No que diz respeito às transferências de criptomoedas, o objetivo deste texto — inscrito na continuidade do regulamento TFR (Transfer of Funds Regulation) — não implica uma vigilância generalizada das transações on-chain, como aparecia nas redes sociais.
Na verdade, o rastreamento anunciado ocorrerá «apenas» no âmbito de transações superiores a 1000 euros provenientes de uma carteira auto-hospedada (self-custody) que implique uma interação com um prestador de serviços regulamentado (PSAN), como, por exemplo, as plataformas de câmbio de criptomoedas Binance, Kraken ou Coinbase.
No caso de uma transferência entre particulares (diretamente de carteira para carteira), essa vigilância não se aplica.
No entanto, é importante ter em conta que qualquer operação realizada junto de um serviço regulamentado implica a identificação de ambas as partes e o registo das informações da transação.
Riscos colaterais de fuga de dados criptográficos
Paralelamente, outro dado se impõe como potencialmente arriscado, com a implementação da diretiva europeia DAC8, que implica uma consideração mais ampla das criptomoedas no âmbito das obrigações fiscais, a fim de otimizar a luta contra a fraude e a evasão fiscais.

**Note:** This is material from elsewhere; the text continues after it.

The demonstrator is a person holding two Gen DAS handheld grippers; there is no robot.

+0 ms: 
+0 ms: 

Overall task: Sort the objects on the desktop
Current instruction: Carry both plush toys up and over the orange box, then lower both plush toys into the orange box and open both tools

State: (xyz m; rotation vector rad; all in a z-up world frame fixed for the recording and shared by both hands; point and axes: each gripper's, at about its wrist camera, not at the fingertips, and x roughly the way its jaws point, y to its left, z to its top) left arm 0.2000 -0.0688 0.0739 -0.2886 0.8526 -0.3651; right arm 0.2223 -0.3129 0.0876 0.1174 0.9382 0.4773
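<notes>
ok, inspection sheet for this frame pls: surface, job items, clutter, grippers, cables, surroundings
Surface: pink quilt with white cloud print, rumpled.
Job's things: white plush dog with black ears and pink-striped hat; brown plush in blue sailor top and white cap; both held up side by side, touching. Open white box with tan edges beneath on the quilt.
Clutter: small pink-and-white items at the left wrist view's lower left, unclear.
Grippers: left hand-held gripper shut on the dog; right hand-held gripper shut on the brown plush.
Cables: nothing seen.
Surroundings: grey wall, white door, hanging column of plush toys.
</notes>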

Uma vontade de transparência que expõe as informações recolhidas sobre os ativos digitais dos contribuintes a riscos importantes, devido à sua centralização. Com efeito, isso poderia permitir identificar alvos de eleição para os cibercriminosos ou as redes organizadas.
Basta ver como uma agente fiscal acaba de ser suspeita de ter transmitido dados fiscais confidenciais a grupos criminosos para compreender a possível dimensão desta falha de segurança, especialmente num contexto de raptos e sequestros de atores criptográficos para exigir resgates.

Num ecossistema em que o princípio da auto-custódia se baseia na responsabilidade individual, a proteção dos dados pessoais torna-se agora tão crucial quanto a das chaves privadas.